In the wake of revelations that the energy industry donated nearly $10 million dollars to Governor Brown and the Democratic Party since he came to office, often within days of winning favors that have slowed California's transition away from fossil fuels, is Brown trying to wash his dirty hands?
Our report, Brown’s Dirty Hands, describes Brown’s relationships to the fossil fuel industry, including his own stake in a coal project.
His personal stake in a deal to promote the burning of carbon-packed coal across the planet looks pretty awful given his public pronouncements in Paris not so long ago about “the horrors that might unfold” if we let man-made climate change destroy the planet via wildfires, diseases, and mass migrations.
Now, he’s trying to distance himself from that project backed by his friend and long-time financial supporter Paul Tagami, who won a lot of business in Oakland when Brown was mayor.

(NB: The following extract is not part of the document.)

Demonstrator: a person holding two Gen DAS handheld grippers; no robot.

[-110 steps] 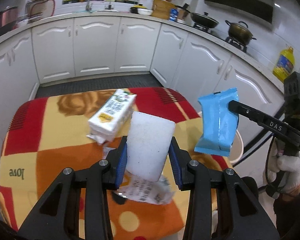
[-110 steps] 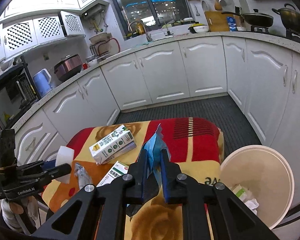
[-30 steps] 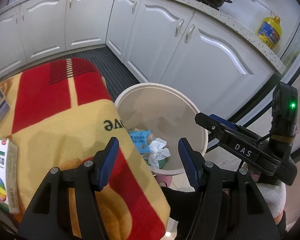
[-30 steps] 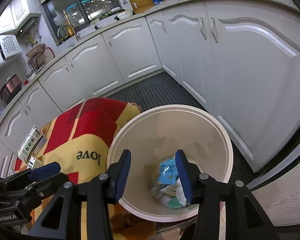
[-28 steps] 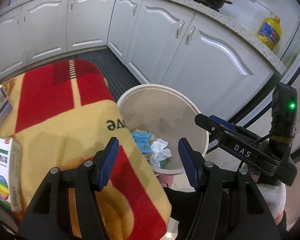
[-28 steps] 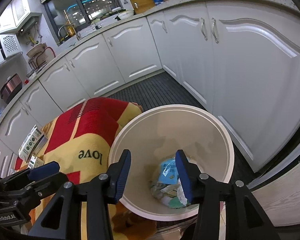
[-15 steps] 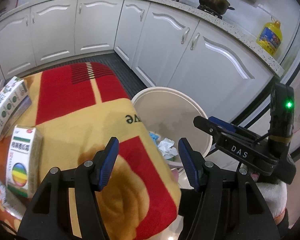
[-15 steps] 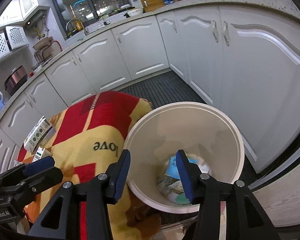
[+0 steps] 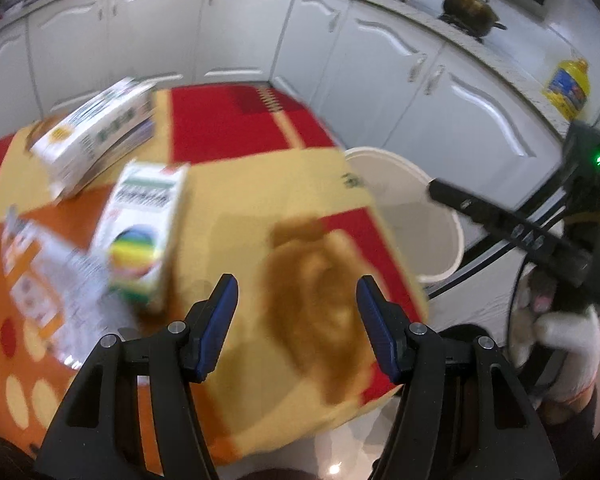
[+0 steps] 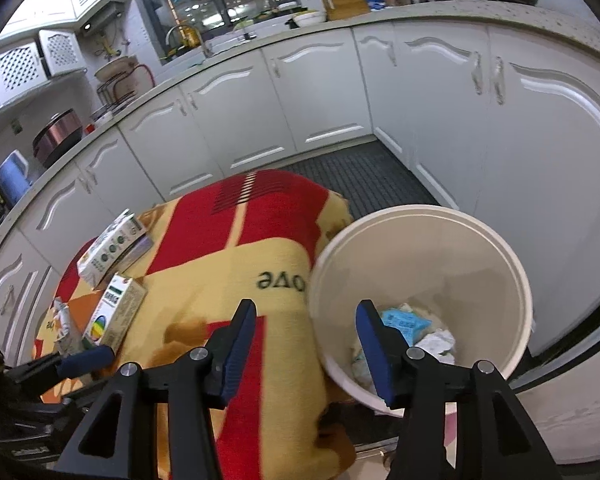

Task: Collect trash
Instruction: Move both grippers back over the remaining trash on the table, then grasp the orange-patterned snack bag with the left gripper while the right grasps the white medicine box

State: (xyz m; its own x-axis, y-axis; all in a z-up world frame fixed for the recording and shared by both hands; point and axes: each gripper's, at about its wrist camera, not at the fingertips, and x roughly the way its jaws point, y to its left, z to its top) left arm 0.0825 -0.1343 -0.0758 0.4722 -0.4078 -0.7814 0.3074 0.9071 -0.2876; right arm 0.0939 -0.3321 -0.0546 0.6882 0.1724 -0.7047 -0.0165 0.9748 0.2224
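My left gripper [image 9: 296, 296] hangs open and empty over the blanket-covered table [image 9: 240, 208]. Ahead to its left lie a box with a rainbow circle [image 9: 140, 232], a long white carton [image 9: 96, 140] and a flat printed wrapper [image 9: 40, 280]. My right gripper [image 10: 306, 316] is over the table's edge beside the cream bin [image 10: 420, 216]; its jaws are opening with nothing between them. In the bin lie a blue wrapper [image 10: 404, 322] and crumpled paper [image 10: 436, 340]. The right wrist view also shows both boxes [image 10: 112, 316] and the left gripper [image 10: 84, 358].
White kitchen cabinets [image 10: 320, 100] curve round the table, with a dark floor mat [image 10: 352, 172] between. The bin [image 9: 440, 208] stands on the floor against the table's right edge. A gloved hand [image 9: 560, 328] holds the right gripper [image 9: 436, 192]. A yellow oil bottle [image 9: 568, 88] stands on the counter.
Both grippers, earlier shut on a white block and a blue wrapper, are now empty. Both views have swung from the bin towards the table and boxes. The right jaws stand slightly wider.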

According to Brown’s Statement of Economic Interests, Brown invested between $100,000 and $1 million in Edgewater Park Plaza, which Tagami owns through real estate company California Capital and Investment Group. The group is developing part of the former Oakland Army Base and planned to lease out a new terminal to ship coal from Utah to Asian markets.
Environmentalists and local lawmakers have long opposed the idea of toxic coal dust in the East Bay damaging organs, stunting children, and causing cancer. Oakland had previously voted to ban shipping and coal handling anywhere in the city. But Brown refused to weigh in.
On Friday, in an abrupt turnaround, Brown signed a bill to block the use of state funds for any California coal-shipping terminals.
Going forward with a fossil fuel-related deal that could financially benefit him against the backdrop of legislation to slash carbon emissions 40 percent below 1990 levels would only have highlighted that Brown's hands aren't clean.
In fact, our report may have spurred Brown to act on that legislation as well. Just days before our report was published, Brown sent mixed signals on whether he would move forward with SB 32, an extension of the state’s landmark 2006 climate change law with a new target of pushing emissions to 40 percent below 1990 levels by 2030.
The report’s appearance may have been one factor in pushing it through in the face of intense oil industry opposition against what it viewed as too “aggressive” a goal.
Brown sacrificed extending the state’s cap and trade program that makes companies buy allowances to pollute as it comes under legal fire from industry. But at his press conference on SB 32's passage, Brown himself said that to meet new emissions standards companies would end up begging for the lesser evil--a market-based cap and trade system over a carbon tax or tough regulations on pollution control. “They are going to get orders” from regulators, Brown said. “And they are going to plead for a market system called cap and trade so they can respond in a way that is more beneficial to the bottom line.”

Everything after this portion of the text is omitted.